Они еще о чем-то говорят, но я не слышу. Говорят они шепотом, но зло и отрывисто, как будто бранятся. Анастази выговаривает ей за легкомыслие, Жанет оправдывается. Их шепот переходит в шипение и свист. Они спорят. Я разбираю некоторые слова, но не прислушиваюсь.

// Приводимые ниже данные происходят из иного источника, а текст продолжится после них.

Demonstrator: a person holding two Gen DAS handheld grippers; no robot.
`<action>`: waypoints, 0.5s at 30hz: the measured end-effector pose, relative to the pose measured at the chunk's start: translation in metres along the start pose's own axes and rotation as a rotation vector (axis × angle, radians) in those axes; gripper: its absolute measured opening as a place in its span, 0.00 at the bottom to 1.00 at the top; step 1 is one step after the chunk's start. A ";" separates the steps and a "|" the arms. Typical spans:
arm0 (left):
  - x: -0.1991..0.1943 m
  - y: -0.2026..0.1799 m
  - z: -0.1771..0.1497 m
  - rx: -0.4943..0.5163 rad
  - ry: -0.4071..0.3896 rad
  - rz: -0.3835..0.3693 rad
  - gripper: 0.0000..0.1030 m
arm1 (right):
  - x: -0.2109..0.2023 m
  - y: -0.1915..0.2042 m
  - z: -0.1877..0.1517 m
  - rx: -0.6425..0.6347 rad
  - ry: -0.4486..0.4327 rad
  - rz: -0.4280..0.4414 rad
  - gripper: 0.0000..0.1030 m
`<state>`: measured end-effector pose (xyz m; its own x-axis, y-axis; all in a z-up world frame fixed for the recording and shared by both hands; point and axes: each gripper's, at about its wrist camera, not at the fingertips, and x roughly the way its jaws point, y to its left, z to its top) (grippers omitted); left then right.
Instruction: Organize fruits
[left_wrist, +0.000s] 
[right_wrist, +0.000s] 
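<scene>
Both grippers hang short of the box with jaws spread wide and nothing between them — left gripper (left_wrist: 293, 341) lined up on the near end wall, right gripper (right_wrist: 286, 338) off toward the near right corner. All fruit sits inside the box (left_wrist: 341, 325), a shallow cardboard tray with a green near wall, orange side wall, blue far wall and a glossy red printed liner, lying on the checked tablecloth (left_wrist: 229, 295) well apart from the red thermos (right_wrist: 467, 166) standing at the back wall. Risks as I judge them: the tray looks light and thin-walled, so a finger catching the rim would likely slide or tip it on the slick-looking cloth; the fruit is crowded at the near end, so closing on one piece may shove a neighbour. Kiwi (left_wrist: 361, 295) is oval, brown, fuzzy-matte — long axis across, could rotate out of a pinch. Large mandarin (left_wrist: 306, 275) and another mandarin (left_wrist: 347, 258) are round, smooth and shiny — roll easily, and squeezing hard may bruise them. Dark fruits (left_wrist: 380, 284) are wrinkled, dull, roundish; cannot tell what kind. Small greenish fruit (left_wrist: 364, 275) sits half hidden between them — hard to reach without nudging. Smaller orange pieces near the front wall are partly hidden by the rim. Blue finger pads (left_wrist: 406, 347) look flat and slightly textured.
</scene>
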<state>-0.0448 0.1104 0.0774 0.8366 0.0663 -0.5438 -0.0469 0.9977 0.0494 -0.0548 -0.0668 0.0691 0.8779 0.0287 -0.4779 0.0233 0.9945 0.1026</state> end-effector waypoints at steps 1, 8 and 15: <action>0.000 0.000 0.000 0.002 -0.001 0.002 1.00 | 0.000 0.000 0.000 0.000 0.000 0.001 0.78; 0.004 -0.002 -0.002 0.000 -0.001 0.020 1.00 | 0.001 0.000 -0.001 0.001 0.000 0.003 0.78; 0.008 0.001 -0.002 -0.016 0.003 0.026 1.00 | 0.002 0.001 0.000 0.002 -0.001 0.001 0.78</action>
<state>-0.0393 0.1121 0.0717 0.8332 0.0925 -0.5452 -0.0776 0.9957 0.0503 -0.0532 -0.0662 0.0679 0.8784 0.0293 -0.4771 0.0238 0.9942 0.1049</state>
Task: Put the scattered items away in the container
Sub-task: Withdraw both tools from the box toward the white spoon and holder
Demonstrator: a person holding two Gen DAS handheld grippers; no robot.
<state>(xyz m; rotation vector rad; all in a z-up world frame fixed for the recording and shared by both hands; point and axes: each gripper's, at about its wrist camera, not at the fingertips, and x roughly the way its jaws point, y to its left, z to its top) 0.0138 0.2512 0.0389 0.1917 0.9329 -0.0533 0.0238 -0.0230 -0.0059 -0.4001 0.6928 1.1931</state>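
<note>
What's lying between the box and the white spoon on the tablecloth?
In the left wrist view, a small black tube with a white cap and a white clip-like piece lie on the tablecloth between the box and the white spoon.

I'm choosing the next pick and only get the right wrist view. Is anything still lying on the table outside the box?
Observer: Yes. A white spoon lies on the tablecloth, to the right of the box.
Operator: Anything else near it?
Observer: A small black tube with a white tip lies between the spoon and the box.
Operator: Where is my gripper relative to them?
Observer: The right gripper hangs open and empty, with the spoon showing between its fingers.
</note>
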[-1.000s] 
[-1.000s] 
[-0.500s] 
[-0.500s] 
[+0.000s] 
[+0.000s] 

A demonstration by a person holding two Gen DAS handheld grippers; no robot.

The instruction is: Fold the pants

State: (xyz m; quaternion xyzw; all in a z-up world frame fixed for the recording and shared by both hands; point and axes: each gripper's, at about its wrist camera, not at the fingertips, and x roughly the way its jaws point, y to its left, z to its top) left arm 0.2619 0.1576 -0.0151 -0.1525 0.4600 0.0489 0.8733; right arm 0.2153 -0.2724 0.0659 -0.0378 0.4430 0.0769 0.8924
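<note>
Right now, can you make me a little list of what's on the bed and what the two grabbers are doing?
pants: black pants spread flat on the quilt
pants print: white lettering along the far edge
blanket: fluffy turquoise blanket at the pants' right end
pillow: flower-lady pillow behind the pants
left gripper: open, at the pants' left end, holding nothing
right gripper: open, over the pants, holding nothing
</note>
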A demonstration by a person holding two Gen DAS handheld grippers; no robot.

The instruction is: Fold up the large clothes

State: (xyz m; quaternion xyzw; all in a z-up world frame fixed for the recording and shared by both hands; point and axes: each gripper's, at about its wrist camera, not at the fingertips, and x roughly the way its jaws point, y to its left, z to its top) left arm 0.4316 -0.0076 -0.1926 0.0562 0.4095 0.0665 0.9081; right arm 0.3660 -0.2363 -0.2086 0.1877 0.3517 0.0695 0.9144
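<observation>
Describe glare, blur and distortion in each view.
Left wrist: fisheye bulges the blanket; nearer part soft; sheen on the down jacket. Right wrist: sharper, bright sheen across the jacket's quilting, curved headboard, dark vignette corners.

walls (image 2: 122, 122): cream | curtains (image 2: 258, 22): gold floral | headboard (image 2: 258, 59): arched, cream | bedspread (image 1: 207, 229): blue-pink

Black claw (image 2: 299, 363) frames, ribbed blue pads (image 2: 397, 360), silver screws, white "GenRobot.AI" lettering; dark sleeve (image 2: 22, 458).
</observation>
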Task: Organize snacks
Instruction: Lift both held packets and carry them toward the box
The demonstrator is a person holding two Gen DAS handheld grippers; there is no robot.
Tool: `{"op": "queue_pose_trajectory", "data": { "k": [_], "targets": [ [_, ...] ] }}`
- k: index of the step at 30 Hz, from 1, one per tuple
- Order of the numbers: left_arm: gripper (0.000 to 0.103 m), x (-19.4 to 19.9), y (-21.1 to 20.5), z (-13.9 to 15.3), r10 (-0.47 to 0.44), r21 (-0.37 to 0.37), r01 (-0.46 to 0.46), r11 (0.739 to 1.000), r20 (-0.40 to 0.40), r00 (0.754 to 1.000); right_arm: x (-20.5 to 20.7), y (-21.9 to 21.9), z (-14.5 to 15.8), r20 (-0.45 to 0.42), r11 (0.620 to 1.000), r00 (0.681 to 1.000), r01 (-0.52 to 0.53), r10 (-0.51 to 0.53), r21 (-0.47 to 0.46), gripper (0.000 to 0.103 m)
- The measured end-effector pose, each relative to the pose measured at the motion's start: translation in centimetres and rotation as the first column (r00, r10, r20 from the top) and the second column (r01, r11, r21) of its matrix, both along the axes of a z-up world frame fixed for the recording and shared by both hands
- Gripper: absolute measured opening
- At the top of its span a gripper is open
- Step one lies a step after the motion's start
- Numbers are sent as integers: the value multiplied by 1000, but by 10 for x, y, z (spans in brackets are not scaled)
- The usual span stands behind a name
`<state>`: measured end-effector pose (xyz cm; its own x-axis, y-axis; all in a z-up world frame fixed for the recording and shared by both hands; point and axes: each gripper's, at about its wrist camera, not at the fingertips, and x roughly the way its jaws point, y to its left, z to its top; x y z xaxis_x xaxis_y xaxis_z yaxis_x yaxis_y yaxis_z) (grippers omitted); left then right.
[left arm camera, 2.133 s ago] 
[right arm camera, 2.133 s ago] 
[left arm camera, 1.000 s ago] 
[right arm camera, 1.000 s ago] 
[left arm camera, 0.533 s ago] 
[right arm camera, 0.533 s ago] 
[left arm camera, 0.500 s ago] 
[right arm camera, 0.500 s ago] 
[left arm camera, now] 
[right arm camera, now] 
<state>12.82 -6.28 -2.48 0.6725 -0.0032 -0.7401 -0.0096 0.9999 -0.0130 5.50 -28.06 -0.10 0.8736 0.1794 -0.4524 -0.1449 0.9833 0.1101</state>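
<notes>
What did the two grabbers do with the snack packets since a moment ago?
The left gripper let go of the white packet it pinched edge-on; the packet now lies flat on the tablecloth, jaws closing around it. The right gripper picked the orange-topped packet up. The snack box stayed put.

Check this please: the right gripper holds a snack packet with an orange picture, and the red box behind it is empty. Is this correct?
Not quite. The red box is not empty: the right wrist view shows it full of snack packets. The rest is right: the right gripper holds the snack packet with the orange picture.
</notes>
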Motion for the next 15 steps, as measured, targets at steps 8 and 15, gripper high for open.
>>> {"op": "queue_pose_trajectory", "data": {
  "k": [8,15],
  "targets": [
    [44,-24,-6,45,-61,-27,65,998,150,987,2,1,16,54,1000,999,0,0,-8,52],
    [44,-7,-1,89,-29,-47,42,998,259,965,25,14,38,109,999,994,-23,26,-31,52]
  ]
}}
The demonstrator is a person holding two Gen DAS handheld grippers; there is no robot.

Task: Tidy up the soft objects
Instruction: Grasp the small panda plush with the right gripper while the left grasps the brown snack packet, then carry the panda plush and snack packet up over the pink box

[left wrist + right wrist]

– Уходите, уходите… Вы не понимаете!

Лежать удобно, но не оставляет сожаление. Я теперь один, лицом к лицу со своим грозным противником. Пройдет некоторое время, и он вновь начнет крушить мои ветхие латы железной палицей. Но бодрящего возгласа с трибун я уже не услышу. Анастази теснит Жанет к двери и почти выталкивает ее наружу, в тесный потайной коридор. Я пытаюсь приподняться, поблагодарить ее хотя бы взглядом. Она тоже встает на цыпочки, выглядывает из-за плеча Анастази. Блестят ее глаза, все такие же тревожные и пронзительные. Обеспокоенное лицо с острым подбородком. Потом ее заслоняет Анастази, и дверь захлопывается. Наступает тишина. Я еще слышу удаляющиеся шаги за дверью. Потом они стихают. Пусто.

Глава 9

Накануне, перед самым рассветом, герцогиня осмелилась переступить тот тайный порожек, который внезапно приобрел значимость огненного рубежа. У изголовья, ссутулившись, сидел слуга. Как бесшумно она не ступала, огромный парень все же поднял голову. Он сделал было попытку подняться, когда узнал ее, но герцогиня резким движением запретила. Этот деревенщина мог опрокинуть табурет, на котором сидел. В комнате почти непроглядный мрак. Портьеры плотно задернуты, чтобы и луна своим серебряным шепотком не нарушила бы спасительную тишину, которую, будто толстую повязку, наложили поверх воспаленного разума. Геро дышал коротко, отрывисто. Его насильственный сон тоже был вроде повязки или, скорее, наложенных на безумца пут. В действительности никакого сна не было. Была тяжелая, душная пелена, в которую он был закутан, под которой был погребен, как взметнувшийся огонь под чугунной крышкой. Внешне эта пелена выглядит огнестойкой, она подавляет бушующий огонь, но против самого огня эта пелена бессильна, ибо крышка над очагом из олова. Пелена прогорит и обмякнет, а пламя вновь вырвется наружу. Пламя боли. Пока эта крышка цела, боль исходит невидимым чадом страданий. Этот чад сгущается, поднимается к потолку, образует замысловатые фигуры. Затем это темное полотнище провисает лохмотьями, и лохмотья эти множатся, выпуская бесформенные ростки, оплетая всю комнату, как неистребимый плющ.

* * *

Вбегает напуганный, взъерошенный Любен, вероятно, с устрашающим выговором от Анастази. За ним, ступая медленно, как цапля, в привычном раздражении, Оливье. Он окидывает меня взглядом, полным неизбывной скуки. Я неугомонный, неистощимый источник его хлопот, неудачное творение, которое он постоянно вынужден подправлять. Как же это утомительно! Он даже не затрудняет себя исследованием моего пульса, его частоты и наполнения. Закатывает мой рукав и ланцетом вскрывает вену. Единственное средство облегчить мои страдания – это изгнать из моего тела как можно больше черной желчи. Стекающая в медный таз кровь действительно почти черная и очень густая. Возможно, он прав, во всем виновата черная желчь. Это она причина меланхолии. Во мне ее так много, что я не способен радоваться и принимать дары благосклонной ко мне фортуны. В моем теле нарушен баланс жизненных соков: моя кровь слишком густа, моя желчь изменила цвет, а моя флегма, покинув отведенное ей природой вместилище, заместила собой все прочие жидкости. Тут уж ничего не поделаешь, таково мое устройство. Вот только почему бедный врач вынужден исправлять это несовершенство?